I can only go by what you say here

<snip>

The success of the established challenge as you have described it was that the outing not affect the PCs. If he mitigates things, they are still not affected and he still outed himself.
I've bolded the bit that you appear to be missing or ignoring or for some reason treating as insignificant. It was not insignificant. It was that bit of the success that the player (correctly) fastened on at the start of the subsequent session.

pemerton said:
I started framing something that put that success into doubt
That's the (bolded) bit I'm confused by. We're you 'framing' things at the next session to negate the prior SC, so they'd have to out the NPC all over again? I know you said you didn't remember the specifics, but I'm having trouble thinking of something that'd do that, rather than just being 'damage control' or 'spin' on the NPC's part.
I can't remember the precise details - at the start of the following session, when the advisor, having failed socially, turned to sheer magical power to try and establish dominance over the PCs, combat ensued. The baron and other NPCs were in the room, and I think it was something that I said about them and their response to the violence. The player's point was that, as the upshot of success in the skill challenge, it was clear to all the witnesses that responsibility for the violence fell on the advisor, not the PCs - the advisor was the one who had been revealed as a traitor, and was now turning to magic to try and get what he wanted by force.

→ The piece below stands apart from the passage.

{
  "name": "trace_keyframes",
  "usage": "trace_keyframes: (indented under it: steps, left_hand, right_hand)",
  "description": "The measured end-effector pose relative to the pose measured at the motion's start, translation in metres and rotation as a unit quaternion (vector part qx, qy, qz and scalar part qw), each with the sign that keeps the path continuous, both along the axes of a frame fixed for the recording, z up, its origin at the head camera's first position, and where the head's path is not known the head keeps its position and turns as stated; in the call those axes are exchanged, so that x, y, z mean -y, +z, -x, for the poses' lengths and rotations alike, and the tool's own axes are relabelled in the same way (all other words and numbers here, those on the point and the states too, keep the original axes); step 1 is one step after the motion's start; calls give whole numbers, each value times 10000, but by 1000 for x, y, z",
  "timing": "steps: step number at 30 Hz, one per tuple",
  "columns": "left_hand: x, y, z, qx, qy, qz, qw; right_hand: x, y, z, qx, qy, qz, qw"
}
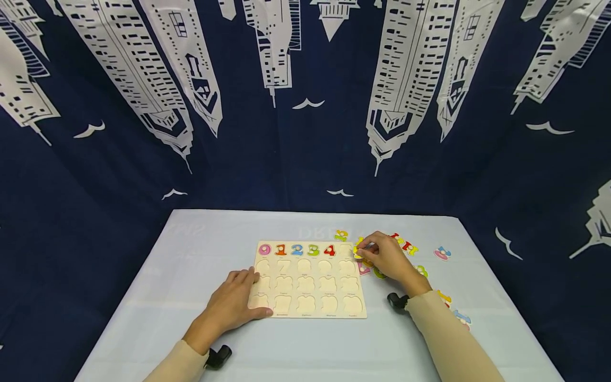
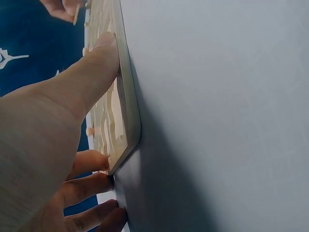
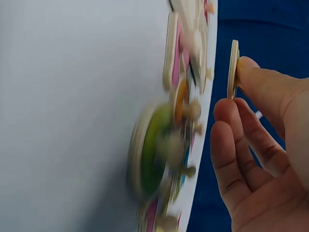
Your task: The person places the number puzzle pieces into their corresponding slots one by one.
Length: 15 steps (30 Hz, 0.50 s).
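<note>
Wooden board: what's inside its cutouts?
Number pieces 0 to 4 sit in the top row; the other visible cutouts look empty. The left hand hides part of the board's left edge.

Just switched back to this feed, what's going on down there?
A person's right hand pinches a puzzle piece near the far right corner of a wooden board. The left hand rests at the board's near left corner. Number pieces 0 to 4 sit in the top row; the lower rows hold none. Loose pieces lie to the right.
</note>
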<state>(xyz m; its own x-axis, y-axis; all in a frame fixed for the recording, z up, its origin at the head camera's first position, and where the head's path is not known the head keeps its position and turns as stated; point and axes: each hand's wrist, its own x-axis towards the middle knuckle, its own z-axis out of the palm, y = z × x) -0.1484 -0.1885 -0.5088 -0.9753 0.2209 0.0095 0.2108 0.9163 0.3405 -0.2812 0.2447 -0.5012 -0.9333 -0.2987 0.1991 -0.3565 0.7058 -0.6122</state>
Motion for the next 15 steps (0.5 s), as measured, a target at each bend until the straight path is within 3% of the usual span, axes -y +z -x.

Sudden reversals of fortune are a standard in genre, well, pulp and melodrama corners of genre, anyway.
Sure. [MENTION=48965]Imaro[/MENTION] said the same thing upthread. But in the context of RPGing, at least as I prefer it, those reversals of fortune have to result from the players failing at something. The GM can't just fiat away their success.

Even in classic D&D, the reversal of fortunes comes eg from having got the treasure, but now suffering an unlucky wandering monster check. Not just from the GM fiating away the tresasure for a lark.
 

I've bolded the bit that you appear to be missing or ignoring or for some reason treating as insignificant. It was not insignificant. It was that bit of the success that the player (correctly) fastened on at the start of the subsequent session.

It still doesn't do much. The animosity hit the advisor and now he has to scramble to try to overcome it. It's no different than if the party had failed and the baron had been upset with the party. The PCs could have come up with ideas to placate the baron's wrath, too. Think about the times you've been angry at someone over something. Do you end up in perpetual anger with nothing that can be done by the target of your wrath to assuage the situation? I doubt it.

Mitigating the baron's wrath would not have negated their success.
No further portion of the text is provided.